Notice that a weight variable has already been entered in the WEIGHT box.  This will weight the data so the sample better represents the population from which the sample was selected.

The GSS is an example of a social survey.  The investigators selected a sample from the population of all adults in the United States.  This particular survey was conducted in 2014 and is a relatively large sample of approximately 2,500 adults.  In a survey we ask respondents questions and use their answers as data for our analysis.  The answers to these questions are used as measures of various concepts.  In the language of survey research these measures are typically referred to as variables.  Often we want to describe respondents in terms of social characteristics such as marital status, education, and age.  These are all variables in the GSS.

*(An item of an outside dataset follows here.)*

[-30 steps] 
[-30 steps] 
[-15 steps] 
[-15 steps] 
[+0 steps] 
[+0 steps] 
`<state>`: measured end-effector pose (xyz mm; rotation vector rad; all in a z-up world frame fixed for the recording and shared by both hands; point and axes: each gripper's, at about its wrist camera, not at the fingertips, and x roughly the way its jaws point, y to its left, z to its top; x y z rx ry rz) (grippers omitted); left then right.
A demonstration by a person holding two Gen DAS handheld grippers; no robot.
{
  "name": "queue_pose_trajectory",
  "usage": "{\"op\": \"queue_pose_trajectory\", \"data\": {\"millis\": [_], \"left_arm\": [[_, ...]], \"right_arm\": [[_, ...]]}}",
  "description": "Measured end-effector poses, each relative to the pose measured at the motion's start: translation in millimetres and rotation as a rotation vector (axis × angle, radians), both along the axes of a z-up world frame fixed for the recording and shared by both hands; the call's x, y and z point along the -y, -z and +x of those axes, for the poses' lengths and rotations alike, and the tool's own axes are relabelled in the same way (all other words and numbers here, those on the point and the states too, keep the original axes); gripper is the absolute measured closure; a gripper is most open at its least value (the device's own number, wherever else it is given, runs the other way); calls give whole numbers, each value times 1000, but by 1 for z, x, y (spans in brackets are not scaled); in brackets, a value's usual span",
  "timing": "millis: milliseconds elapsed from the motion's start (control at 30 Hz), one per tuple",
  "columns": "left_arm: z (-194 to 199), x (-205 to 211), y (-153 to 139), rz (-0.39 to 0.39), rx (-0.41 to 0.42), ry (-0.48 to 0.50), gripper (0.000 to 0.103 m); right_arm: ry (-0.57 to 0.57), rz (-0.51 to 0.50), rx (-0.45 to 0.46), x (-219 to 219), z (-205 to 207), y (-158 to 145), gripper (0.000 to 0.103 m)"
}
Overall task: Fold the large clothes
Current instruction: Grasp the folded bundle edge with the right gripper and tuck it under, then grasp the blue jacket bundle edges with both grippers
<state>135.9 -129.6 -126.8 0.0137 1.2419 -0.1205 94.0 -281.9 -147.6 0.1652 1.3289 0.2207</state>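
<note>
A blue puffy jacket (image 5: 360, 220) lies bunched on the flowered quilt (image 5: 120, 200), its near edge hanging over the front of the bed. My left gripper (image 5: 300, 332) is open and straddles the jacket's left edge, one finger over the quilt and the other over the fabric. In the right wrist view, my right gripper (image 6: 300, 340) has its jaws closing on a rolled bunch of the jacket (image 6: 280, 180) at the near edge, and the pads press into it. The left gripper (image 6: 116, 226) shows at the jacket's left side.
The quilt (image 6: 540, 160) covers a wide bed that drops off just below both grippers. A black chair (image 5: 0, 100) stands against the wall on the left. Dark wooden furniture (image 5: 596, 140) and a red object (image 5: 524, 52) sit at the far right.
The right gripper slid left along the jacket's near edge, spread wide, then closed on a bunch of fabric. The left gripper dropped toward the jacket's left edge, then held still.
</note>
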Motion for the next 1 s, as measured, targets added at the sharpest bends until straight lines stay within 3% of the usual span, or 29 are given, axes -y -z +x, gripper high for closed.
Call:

In a previous exercise (STAT11S_SDA) we considered different measures of association that can be used to determine the strength of the relationship between two variables that have nominal or ordinal level measurement (see exercise STAT1S_SDA). In this exercise we’re going to look at two different measures that are appropriate for interval and ratio level variables. The terminology also changes in the sense that we’ll refer to these measures as correlations rather than measures of association.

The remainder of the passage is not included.